Eventually you start to see rays of hope, pieces of joy that seemed just a bit too far at the start. Then maybe you start to feel better – like really better!

At some point, voices will surfaces that will lend their thoughts, wanted or unwanted: people who didn’t know what was going on, social media rants or blog posts, books or articles or songs that speak to whatever hard thing you are dealing with. Now, sometimes voices can sometimes be good and help you along – challenging you with hope, kindness, patience, forgiveness….. or they might give you permission to feel something you were afraid to feel.

Then there are the times that these voices might make you question how well you are doing. You sure you are ok?
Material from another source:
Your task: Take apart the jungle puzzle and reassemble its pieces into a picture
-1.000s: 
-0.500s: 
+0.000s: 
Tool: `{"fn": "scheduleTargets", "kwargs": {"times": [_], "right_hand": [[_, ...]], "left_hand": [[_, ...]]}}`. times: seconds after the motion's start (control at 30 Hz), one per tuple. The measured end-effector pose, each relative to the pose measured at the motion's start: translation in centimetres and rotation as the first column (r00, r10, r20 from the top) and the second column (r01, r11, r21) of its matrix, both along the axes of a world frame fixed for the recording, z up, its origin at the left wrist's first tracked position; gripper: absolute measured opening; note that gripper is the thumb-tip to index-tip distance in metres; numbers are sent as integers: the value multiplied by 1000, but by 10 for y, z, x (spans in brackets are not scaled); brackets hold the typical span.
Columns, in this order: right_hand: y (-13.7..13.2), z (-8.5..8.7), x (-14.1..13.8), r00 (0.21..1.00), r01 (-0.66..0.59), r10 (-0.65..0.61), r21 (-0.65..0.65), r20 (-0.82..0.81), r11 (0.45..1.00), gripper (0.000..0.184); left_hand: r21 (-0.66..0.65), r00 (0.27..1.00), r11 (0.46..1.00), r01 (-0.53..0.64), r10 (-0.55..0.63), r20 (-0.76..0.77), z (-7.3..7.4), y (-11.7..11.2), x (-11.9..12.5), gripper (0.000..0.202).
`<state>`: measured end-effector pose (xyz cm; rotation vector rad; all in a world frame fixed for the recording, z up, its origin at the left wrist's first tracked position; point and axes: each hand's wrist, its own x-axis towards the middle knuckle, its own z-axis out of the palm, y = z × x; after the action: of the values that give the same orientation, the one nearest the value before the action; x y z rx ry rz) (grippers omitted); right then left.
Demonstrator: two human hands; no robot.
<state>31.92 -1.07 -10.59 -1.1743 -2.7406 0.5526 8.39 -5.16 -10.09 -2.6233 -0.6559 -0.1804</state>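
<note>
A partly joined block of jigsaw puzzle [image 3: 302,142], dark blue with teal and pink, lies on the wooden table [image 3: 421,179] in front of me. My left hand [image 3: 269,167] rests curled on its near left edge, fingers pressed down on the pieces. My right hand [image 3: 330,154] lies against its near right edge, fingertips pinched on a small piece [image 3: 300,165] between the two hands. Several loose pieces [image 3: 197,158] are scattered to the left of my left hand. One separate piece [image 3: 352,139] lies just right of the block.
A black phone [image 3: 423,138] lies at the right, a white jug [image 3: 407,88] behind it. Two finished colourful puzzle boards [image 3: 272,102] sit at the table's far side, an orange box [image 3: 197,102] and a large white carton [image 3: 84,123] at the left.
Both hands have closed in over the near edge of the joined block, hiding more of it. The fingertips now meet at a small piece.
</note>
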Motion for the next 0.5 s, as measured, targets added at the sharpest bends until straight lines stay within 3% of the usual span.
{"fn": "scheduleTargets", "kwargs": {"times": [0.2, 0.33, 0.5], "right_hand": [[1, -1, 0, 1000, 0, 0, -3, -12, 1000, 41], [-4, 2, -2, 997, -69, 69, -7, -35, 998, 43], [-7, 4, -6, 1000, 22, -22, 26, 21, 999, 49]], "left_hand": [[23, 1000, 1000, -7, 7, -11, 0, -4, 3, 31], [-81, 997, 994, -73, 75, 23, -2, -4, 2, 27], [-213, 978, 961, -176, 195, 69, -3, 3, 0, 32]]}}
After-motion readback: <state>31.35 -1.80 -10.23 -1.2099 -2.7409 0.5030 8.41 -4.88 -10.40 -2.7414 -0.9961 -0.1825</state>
You’re not just hiding/avoiding/ignoring? (Which sometimes is totally ok, don’t get me wrong!)

The reality is that when you serve a living God, whose very breath fills your lungs and spirit lives inside of you… there is something that is net different as you walk through difficult seasons.

A few weeks ago I was reading again in Isaiah and ran across this verse, which I had not read in a while:

“So do not fear, for I am with you; do not be dismayed, for I am your God. I will strengthen you and help you, I will uphold you with my righteous right hand….”. (Isa 41:10)

And I sat and thought about that for a minute. This doesn’t have a qualifier on it like “I’m with you only in the big stuff”, or “ I’m with you when you don’t know what to do”.

Iam with you, so do not fear, God says. Period.

What about God being with us should make us not afraid? The easy answer is that, well, he’s big and he’s God so … there. But the reality is that we have to dig pretty deep to be aware of that presence and let it change our experience, don’t we?

Just knowing this in our heads doesn’t necessarily crowd out the voices that tell us we should be afraid, or make us recall the past, or that what others think makes more sense, or even a zillion other things that our mind might concoct to instill fear….. because to just tell ourselves “don’t listen to that voice” is like saying don’t look at the elephant in the room. Sometimes it makes us think about it more!

We have to move beyond head knowledge alone to more of a deep knowledge in our soul, one that is born of His Spirit, reminding us of God’s actual presence and power with us to get us through.

As I have been studying the Old Testament, the very presence of God is one thing that we keep coming back to. Every battle, every hard thing – God always reminded them “I’ve got this”. It didn’t mean they didn’t have to fight or chase the enemy to keep or capture land. But God being with them was huge. His presence was the deciding factor on whether they won or lost the battle. For us today, our battles are different. Often we don’t know the outcome, and what we want isn’t always what happens – but God’s presence with us SHOULD change how we experience whatever we’re going through. It’s time to stop thinking just “yep, I know God’s with me BUT…. “

No. “God IS with ME”. Not just the world, not just everyone when they are together in church. Me. You. Personally. Right there as you walk through whatever you walk through.

Are we still going to go through seasons and have hard times? Of course. Jesus says we will have trouble, but that his peace is real for us in the midst (John 14:27) of whatever we face.

Dear ones, this active knowledge of God with us takes practice. We don’t always get it right, but we have to start somewhere. I challenge you today, to ask the Holy Spirit to make you more aware of the truth that God is with you, so that His presence changes how you experience what you are going through.

After all, if he can hold the world together, don’t you think he can hold you together too?